2012-09-28

Testing bunzip2 files quickly using hexdump

My work sometimes involves dealing with large amounts of data stored in .tar.bz2 files. Recently, we found that some of the files were corrupted. The files are large enough that a successful "bunzip2 -t" takes prohibitively long. As a shortcut, we can just check for the bzip magic numbers at the beginning of the file. The bzip2 format requires that each file starts with the string "BZh". Our files are stored in batches by calendar date (MMDD). I generate a log of the files' magic numbers like so:

(for d in ????;
do
  for f in $d/*bz2;
  do
    echo $f `head -1 $f | hexdump -c -n3 | grep '0000000' `;
  done;
done) > magic_numbers.txt

And then I can find the bad files like so:

grep -v 'B Z h' magic_numbers.txt

hexdump is a nice tool for manipulating binary files on the command line. This method of testing the files runs relatively fast.

2012-09-04

Enabling hibernate on Ubuntu 12.04 LTS

I recently decided I would prefer to have the option of using hibernate on my laptop running Ubuntu 12.04 LTS. Not only does hibernate need to be enabled manually on any system running that OS; I also had insufficient swap space, so I had to resize my partitions.

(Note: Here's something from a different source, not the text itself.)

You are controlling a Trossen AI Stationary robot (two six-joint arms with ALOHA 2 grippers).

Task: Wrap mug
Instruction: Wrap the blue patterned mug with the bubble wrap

Now hibernate would work, but resume would not! It turns out the reason is that I elected to encrypt my $HOME folder during installation. This requires encrypted swap; when you reboot, the swap is encrypted with a fresh, random key each time.

By insisting on using the same key each time, which requires you to enter a password during boot, you enable the boot system to detect and reload the hibernate image. If you forget the password, you boot with no swap partition.

Detailed instructions are here. It worked for me!

2012-08-22

Formatting terminal output in Python

From Nadia Alramli's Blog: Terminal Controller for Python. This page provides a simple module for prenting formatted text to the terminal using low-level commands in the curses module.